### TASK ITEM
Leave every picture behind and copy the rest of the entries below exactly.

** RECORDS SHOWN follows **

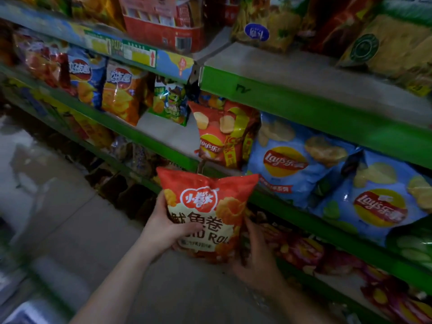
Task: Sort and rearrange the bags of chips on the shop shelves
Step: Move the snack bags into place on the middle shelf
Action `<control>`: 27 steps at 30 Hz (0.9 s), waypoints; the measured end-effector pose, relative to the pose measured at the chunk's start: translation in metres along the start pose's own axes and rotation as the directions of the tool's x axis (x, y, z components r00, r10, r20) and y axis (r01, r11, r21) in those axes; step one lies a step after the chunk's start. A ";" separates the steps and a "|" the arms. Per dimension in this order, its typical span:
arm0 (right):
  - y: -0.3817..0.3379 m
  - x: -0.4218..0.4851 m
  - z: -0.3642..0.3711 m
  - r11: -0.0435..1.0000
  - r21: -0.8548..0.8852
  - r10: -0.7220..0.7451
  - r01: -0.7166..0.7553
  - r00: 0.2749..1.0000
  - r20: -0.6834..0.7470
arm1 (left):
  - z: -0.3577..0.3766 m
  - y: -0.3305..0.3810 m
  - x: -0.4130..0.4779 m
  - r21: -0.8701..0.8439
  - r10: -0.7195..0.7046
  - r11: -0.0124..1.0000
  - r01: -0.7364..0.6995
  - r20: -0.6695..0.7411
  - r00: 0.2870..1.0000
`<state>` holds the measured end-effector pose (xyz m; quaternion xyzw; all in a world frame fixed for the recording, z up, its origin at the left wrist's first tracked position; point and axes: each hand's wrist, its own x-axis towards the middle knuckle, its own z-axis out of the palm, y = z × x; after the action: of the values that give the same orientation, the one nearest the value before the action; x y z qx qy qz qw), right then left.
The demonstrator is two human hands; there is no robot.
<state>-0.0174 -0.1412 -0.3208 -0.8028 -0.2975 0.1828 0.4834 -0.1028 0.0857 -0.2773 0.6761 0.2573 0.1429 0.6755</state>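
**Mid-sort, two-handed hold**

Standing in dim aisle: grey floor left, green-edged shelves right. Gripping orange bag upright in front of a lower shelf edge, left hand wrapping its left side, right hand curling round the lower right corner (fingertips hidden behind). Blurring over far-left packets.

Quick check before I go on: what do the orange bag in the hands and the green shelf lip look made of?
The orange bag is probably thin plastic film, semi-gloss: it creases at the top seal and dents under the thumb of the left hand. The green shelf lip looks like painted metal, smooth satin, with a straight folded edge and a soft sheen; blur leaves plastic trim possible.
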 end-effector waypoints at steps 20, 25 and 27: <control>0.104 0.143 0.057 0.353 -0.922 0.254 -0.160 0.965 -0.070 | -0.076 -0.126 0.053 0.214 -0.087 0.970 0.119 -0.154 0.984; 0.096 0.119 0.044 0.496 -0.849 0.277 -0.181 0.960 -0.043 | -0.078 -0.125 0.058 0.278 -0.020 0.959 0.059 -0.141 0.990; 0.094 0.101 0.027 0.566 -0.795 0.279 -0.217 0.958 -0.063 | -0.078 -0.123 0.061 0.290 -0.021 0.955 0.056 -0.125 0.992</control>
<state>0.0717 -0.0909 -0.4175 -0.9598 -0.2487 0.1253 0.0347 -0.1134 0.1784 -0.4049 0.7537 0.3289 0.1304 0.5538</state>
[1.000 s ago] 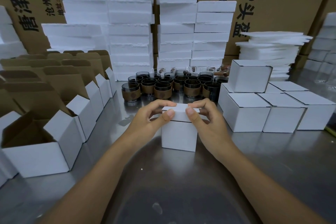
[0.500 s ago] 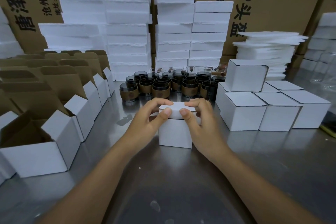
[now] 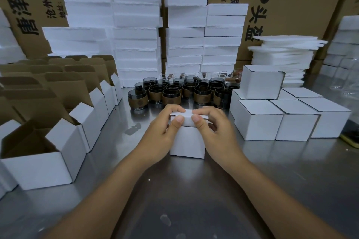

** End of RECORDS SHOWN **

### TASK RESPONSE
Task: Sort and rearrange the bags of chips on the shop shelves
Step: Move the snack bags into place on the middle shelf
Action `<control>`: 27 steps at 30 Hz (0.9 s), waypoints; the measured end-effector pose, relative to the pose measured at the chunk's start: translation in metres along the start pose's own axes and rotation as the directions of the tool's x axis (x, y, z components r00, r10, r20) and y axis (r01, r11, r21) in those axes; step one lies a step after the chunk's start. A ";" separates the steps and a "|" the arms. Per dimension in this order, its typical span:
arm0 (right):
  - y: -0.3817..0.3379 m
  - x: -0.4218..0.4851 m
  - z: -0.3642..0.3711 m
  - r11: -0.0435..1.0000
  - r21: -0.8548..0.8852
  - r10: -0.7220..0.7451
  - r01: -0.7166..0.7553
  - r00: 0.2749..1.0000
  - r20: -0.6834..0.7470
arm1 (left):
  - z: -0.3577..0.3766 m
  - y: -0.3305..0.3810 m
  - x: -0.4130..0.4779 m
  - r21: -0.8701..0.8439
  - r10: -0.7195..0.7046
  - r11: -0.0124..1.0000
  - r01: -0.7364..0.6995
  - r20: -0.6695..0.7411
  - r00: 0.2870..1.0000
`<state>` holds the measured end-effector pose (xyz m; quaternion xyzw; all in a world frame fixed for the recording, z up, its origin at the left wrist's first tracked position; point and axes: each hand's wrist, its own x-axis towards the middle knuckle, its own z-axis out of the palm, y = z × x; after the action: of the values that give the same orientation, the one nearest the value before the action; x y z qx qy qz qw), right then left.
The demonstrator is two human hands; there is no robot.
<state>-0.0174 -0.1412 -0.3208 -0.8028 -0.2975 0.1828 0.4834 -0.1028 0.0857 -0.2773 0.6761 0.2573 0.1429 0.6755</state>
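**Mid-sort, two-handed hold**

Standing in dim aisle: grey floor left, green-edged shelves right. Gripping orange bag upright in front of a lower shelf edge, left hand wrapping its left side, right hand curling round the lower right corner (fingertips hidden behind). Blurring over far-left packets.

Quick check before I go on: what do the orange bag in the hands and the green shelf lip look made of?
The orange bag is probably thin plastic film, semi-gloss: it creases at the top seal and dents under the thumb of the left hand. The green shelf lip looks like painted metal, smooth satin, with a straight folded edge and a soft sheen; blur leaves plastic trim possible.
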 end-effector waypoints at steps 20, 25 and 27: <control>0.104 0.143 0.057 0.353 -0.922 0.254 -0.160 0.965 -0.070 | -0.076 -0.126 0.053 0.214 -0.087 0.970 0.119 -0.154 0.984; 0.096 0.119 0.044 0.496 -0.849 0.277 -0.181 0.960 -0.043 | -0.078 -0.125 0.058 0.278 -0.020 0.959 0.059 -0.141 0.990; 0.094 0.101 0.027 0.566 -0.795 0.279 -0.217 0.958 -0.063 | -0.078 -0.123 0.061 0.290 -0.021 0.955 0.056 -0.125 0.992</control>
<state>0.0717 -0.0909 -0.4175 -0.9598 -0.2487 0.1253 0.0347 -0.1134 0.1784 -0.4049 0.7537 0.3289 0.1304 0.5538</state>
[1.000 s ago] 
[0.500 s ago] 
[now] 

This is the complete output for the exercise.